A global study of how the world's richest families manage and focus their wealth indicates strong regional differences in the sectors that produce the wealth, and the ways the owning families handle their fortunes.
A global study of how the world’s richest families manage and focus their wealth indicates strong regional differences in the sectors that produce the wealth, and the ways the owning families handle their fortunes.
A study of 1,253 families in 12 countries, conducted by Forbes Insights and sponsored by Societe Generale Private Banking, showed most (around 70%) of those joining the ranks of billionaires are individuals who have created their fortunes themselves.
The minimum net worth of the participating individuals was $1bn, with three exceptions – a minimum of $370m in India, $500m in China and $210m in Singapore. The 12 countries covered were Brazil, China, France Germany, Hong Kong, India, Mexico, the Middle East (the United Arab Emirates, Saudi Arabia, Kuwait and Lebanon), Russia, Singapore, the UK and the US.
The aim of the study was not to create a list of the world wealthy, but to gain insights into how the wealthiest individuals create, manage and pass on their fortunes. Since 2008 there has been strong growth in the numbers of self-made billionaires, the worth of inherited fortunes (second or third generation) and the number of inherited fortunes that have diversified and are still growing.

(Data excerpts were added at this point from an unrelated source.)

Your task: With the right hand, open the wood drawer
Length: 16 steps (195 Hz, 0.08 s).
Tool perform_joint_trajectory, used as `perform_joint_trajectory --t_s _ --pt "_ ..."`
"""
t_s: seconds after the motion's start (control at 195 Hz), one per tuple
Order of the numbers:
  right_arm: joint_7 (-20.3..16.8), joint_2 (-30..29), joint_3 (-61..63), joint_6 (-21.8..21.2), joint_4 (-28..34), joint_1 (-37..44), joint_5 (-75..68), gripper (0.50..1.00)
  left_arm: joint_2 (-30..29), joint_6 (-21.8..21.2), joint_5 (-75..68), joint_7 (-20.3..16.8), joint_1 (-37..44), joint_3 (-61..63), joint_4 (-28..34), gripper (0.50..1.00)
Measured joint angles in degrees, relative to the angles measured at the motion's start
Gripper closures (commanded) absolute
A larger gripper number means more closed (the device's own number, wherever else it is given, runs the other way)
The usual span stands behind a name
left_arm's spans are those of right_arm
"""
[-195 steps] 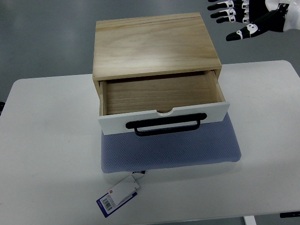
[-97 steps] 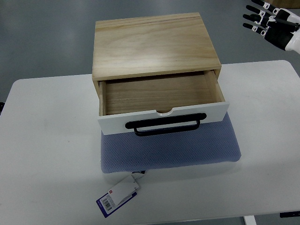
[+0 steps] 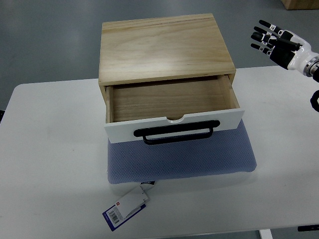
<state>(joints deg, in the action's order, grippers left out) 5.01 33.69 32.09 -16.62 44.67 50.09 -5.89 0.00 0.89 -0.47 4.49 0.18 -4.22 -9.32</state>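
A light wood box (image 3: 164, 47) stands on the white table (image 3: 50, 149). Its drawer (image 3: 172, 107) is pulled out toward me and its inside is bare wood. The drawer's white front carries a black bar handle (image 3: 177, 133). My right hand (image 3: 271, 42) hovers in the air at the upper right, well to the right of the box and touching nothing. Its black and white fingers (image 3: 261, 36) are spread and hold nothing. The left arm does not show.
A blue-grey mat (image 3: 182, 159) lies under the drawer's front, with a white and blue tag (image 3: 124, 206) hanging at its near left corner. Grey floor lies beyond the table's far edge.
My right hand swung right from above the box's far right corner, then came lower and a little back left. The drawer has not moved.
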Motion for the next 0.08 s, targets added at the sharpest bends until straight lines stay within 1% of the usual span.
perform_joint_trajectory --t_s 0.082 --pt "0.00 -0.02 -0.82 0.00 -0.02 -0.20 0.00 0.568 0.00 0.00 0.00 0.00 0.00 0.00 0.00 0.500"
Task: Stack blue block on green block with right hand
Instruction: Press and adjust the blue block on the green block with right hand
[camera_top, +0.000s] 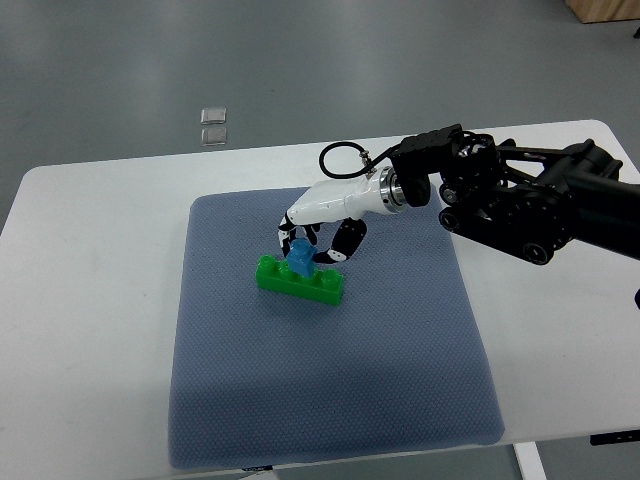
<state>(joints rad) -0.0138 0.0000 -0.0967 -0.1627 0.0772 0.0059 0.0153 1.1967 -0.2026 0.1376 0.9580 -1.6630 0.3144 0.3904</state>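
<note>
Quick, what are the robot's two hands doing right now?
Right hand: fingers curled around the blue block, which sits on the green block.
Left hand: not in view.

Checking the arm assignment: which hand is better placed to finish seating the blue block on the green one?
Right. The right hand is at the blue block, which sits over the green block; no left arm is visible.

Robotics lab or test bench setting. Evidence: white worktable (80, 300) with rounded corners, blue-grey padded mat (330, 400) laid as work surface, grey seamless floor (150, 60), black articulated robot arm (530, 205) with exposed cable, toy blocks as test objects.
</note>
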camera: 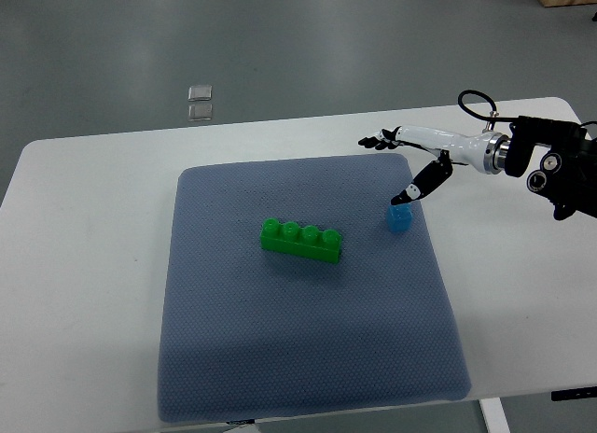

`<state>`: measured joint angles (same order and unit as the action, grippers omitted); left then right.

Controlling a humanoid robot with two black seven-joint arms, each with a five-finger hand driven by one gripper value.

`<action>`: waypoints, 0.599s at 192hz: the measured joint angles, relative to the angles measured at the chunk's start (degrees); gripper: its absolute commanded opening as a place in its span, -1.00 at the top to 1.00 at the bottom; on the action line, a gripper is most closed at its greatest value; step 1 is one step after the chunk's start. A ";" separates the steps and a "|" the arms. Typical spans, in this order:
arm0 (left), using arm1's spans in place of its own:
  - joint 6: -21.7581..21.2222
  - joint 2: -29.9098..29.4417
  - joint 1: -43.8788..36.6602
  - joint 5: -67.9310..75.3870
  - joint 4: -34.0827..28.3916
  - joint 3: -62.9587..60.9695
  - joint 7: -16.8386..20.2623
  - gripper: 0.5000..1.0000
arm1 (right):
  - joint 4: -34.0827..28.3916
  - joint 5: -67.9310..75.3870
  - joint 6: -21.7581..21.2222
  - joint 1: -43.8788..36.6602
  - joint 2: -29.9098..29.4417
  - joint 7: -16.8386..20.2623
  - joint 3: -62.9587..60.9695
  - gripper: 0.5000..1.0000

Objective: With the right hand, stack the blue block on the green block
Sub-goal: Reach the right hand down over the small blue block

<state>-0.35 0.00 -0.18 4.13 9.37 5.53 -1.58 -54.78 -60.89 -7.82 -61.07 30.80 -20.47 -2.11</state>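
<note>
Tabletop (pixel 84 265): white, rounded corners, carrying every item below.

Mat (pixel 298 358): grey-blue textured cloth, roughly square, laid across the middle of the tabletop.

Right arm (pixel 550 162): enters from the right edge; black wrist housing with a white forearm section reaching leftward over the mat's far right corner.

Right hand (pixel 415 158): white and black. Fingers (pixel 378 140) spread and extended, holding nothing; the thumb points down, its tip at or just above the top of the blue block, contact not certain.

Green block (pixel 300 241): long brick with four studs, lying slightly skewed near the mat's centre, studs up, top bare.

Blue block (pixel 400 217): small single cube, on the mat near its right edge, to the right of the green block and apart from it.

Left hand: not in view.

Step in hand, by judgement: approach to the blue block, grasp not yet made. Next move calls for closing thumb and fingers on opposite faces of the cube, lifting it clear, carrying it left, and seating it squarely on the studs.
</note>
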 measured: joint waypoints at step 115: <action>0.00 0.00 0.00 0.01 0.00 0.00 0.00 -1.00 | 0.03 -7.08 1.27 -0.37 -0.58 2.85 5.07 -0.47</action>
<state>-0.35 0.00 -0.18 4.13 9.37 5.54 -1.58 -54.75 -67.97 -6.55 -61.44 30.22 -17.62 2.96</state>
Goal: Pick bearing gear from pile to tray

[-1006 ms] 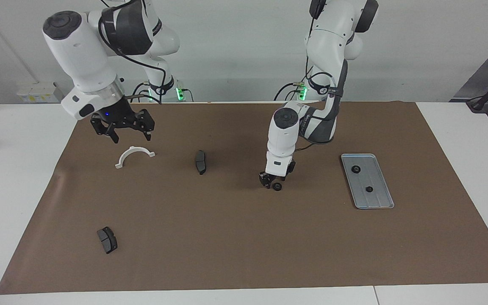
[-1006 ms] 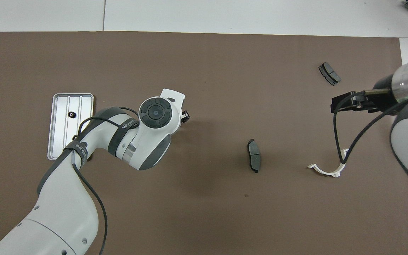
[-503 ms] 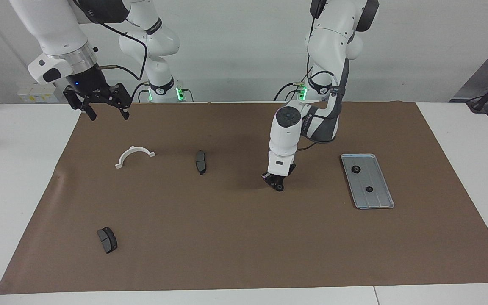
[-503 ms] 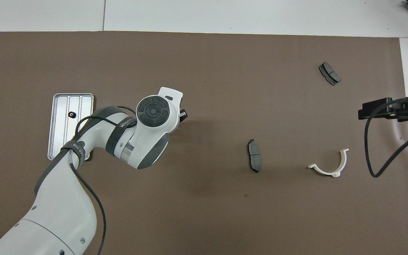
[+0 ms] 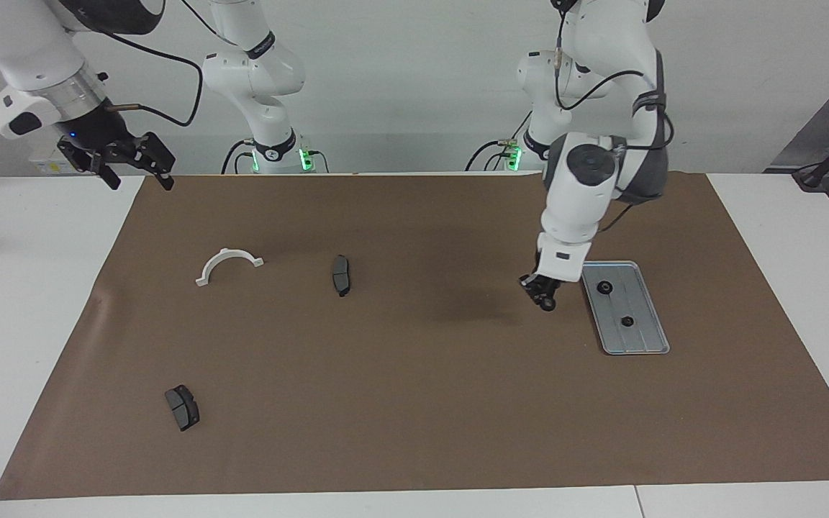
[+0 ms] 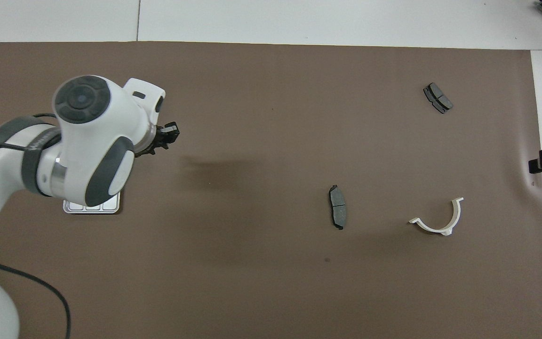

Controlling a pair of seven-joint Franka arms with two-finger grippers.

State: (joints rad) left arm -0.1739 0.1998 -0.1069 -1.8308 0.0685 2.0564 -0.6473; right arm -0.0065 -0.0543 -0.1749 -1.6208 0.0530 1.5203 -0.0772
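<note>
One small black bearing gear (image 5: 547, 305) has left the brown mat (image 5: 414, 403) and now rides clamped in the left gripper (image 5: 542, 293), raised just beside the tray (image 5: 646, 345) after a second ago sitting on the mat mid-table. Two gears (image 5: 604, 288) already lie in the tray, so this looks like the third delivery, with only the drop remaining. The right gripper (image 5: 116, 162), fingers apart and empty, has pulled back over the mat's edge at its own end, away from the white half-ring bracket (image 5: 228, 265) and brake pads (image 5: 341, 275).
</note>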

Bruce Rogers, chief insights officer, said the study suggested inherited fortunes tended to be more passively managed, but there are examples (Bruno Arnault in France) where the family has both preserved its inherited fortune, and developed new parts to it.
The study also compares engagement with wealth in mature and emerging markets, with France, Germany, Hong Kong, Singapore, UK and US falling into the former category, and the other nations into the latter. In mature markets, some 65% of the fortunes were self made, and 18% inherited, while in emerging markets, 77.5% were self made and just 4% inherited.